Voice Cloning
Voice Cloning refers to the process to create custom voice profiles from audio samples using Mirako's deep voice cloning. The process takes the following as input:
- Audio Samples: Clean, high-quality recordings of the target voice.
- Annotations: Text transcriptions of the audio samples, including language tags.
After performing voice cloning, you essentially create a new custom voice profile that can be used by your avatar for text-to-speech synthesis, interactive sessions.
Supported Languages
Mirako supports voice cloning for:
- Cantonese (yue)
- Mandarin Chinese (zh)
- English (en)
Scripts
You need a set of scripts that contain the spoken content for your audio samples. We have provided sample scripts for different languages that you can used for recording your audio samples. You can also create and use your own scripts.

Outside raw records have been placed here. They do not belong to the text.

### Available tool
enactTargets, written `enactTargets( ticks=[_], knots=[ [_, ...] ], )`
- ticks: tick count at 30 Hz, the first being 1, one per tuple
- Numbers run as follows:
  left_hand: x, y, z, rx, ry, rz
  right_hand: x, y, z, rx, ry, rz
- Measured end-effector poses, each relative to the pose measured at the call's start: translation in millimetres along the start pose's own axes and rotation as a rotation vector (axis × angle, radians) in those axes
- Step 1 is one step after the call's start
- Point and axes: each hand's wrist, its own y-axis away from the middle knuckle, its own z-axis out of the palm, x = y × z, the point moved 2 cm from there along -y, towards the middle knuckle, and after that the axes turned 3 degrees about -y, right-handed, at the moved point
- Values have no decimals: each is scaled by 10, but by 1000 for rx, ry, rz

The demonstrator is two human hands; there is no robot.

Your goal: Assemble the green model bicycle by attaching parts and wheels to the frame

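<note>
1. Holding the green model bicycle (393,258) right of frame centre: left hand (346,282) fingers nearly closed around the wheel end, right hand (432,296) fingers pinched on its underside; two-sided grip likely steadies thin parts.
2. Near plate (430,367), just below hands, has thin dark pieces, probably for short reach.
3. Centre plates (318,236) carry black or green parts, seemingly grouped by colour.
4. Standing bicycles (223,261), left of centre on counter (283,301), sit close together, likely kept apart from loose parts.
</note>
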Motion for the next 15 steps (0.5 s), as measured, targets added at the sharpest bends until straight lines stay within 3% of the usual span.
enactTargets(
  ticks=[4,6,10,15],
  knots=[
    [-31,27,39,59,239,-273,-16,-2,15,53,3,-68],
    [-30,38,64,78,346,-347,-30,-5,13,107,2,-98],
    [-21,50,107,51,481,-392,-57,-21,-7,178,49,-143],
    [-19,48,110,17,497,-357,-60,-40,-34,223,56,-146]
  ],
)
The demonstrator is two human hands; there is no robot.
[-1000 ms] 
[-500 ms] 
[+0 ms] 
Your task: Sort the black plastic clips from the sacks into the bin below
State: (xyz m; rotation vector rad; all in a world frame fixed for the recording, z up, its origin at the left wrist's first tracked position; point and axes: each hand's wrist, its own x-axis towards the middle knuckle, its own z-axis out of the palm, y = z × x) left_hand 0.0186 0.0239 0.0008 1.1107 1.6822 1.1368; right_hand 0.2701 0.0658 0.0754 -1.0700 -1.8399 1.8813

The repository contains the following sample scripts.
Script File | Language | Description |
---|---|---|
english_generic_100.txt |
English | Generic English scripts (~5 minutes) |
english_smalltalk_140.txt |
English | English casual chatting scripts (~5 minutes) |
cantonese_40.txt |
Cantonese | Cantonese sentenses (~3 minutes) |
cantonese_english_mix_100.txt |
Cantonese | Cantonese / English mixed sentenses (~3 minutes) |
cantonese_word_100.txt |
Cantonese | Cantonese Words (~5 minutes) |
mandarin_150_v2.txt |
Mandarin | Mandarin Chinese scripts (~5 minutes) |
You can use these scripts as-is, with different combinations. For example, if you want the target voice to speak both Cantonese and English, you can use cantonese_english_mix_100.txt
and english_generic_100.txt
together.
Audio Requirements
The audio samples you provided should meet the following specifications:
- Formats: WAV, MP3
- Channels: Mono or stereo
- Sample Rate: from 16kHz to 48kHz
- Total duration: 5-15 minutes of clean speech
- Total file size: maximum 30MB
Number of Samples
You should prepare at least 6 audio samples, each samples ranged from 2 seconds to 15 seconds. The suggested number of samples will be around 20-30 samples in total for each language. For example, if you want to clone a voice speaking both Cantonese and English, the best practice is to prepare 20-30 audio samples for Cantonese and English (i.e. total 40-60 samples) respectively.
To achieve the best results, you may increase the number of samples to 50-100 for each language. Note that while more samples in general lead to more stable results, the key is to have clean, high-quality samples that cover the right expressions and tones.
Quality Guidelines
Voice cloning is a machine learning process that requires high-quality audio samples. The better the quality of your audio, the better the resulting voice output will be. Here are some best practices:
- Clear speech: With quiet atmostphere - No background noise, music, or reverb
- Consistent speaker: All samples from the same person
- Natural delivery: Conversational, not robotic
- Good audio quality: Use professional microphone for recording. No clipping, distortion, or artifacts
- Varied content: Different sentences and expressions
Note: When preparing multilingual samples, the scripts used for different languages are not necessary having the same meaning (e.g. transcription). You can have different sentences for each language, as long as they are natural and cover a variety of expressions.
Annotation File
The annotation file is a text file that contains the information of your audio samples. It basically tells the voice cloning service what each audio file contains, including the language and transcription of the spoken content.
Format
Each audio file requires a corresponding annotation entry. Create a text file named annotation.txt
with this format:
audio_filename|language_tag|transcription
Language Tags
yue
- Cantonesezh
- Mandarin Chineseen
- English
Example Annotation File
sample_001.wav|en|Hi there, how are you doing today?
sample_002.wav|en|The weather is absolutely beautiful this morning.
sample_003.wav|yue|你知唔知邊度有間好食嘅茶餐廳?
sample_004.wav|yue|我想試吓佢哋嘅招牌菜。
sample_005.wav|zh|我今天早上去市場買了一些水果和蔬菜。
sample_006.wav|zh|這個地方的風景真的很美麗。
Best Practices for Annotations
- Accurate Transcriptions: Ensure the text matches exactly what is spoken in the audio.
- Consistent Language Tags: Use the correct language tag for each entry.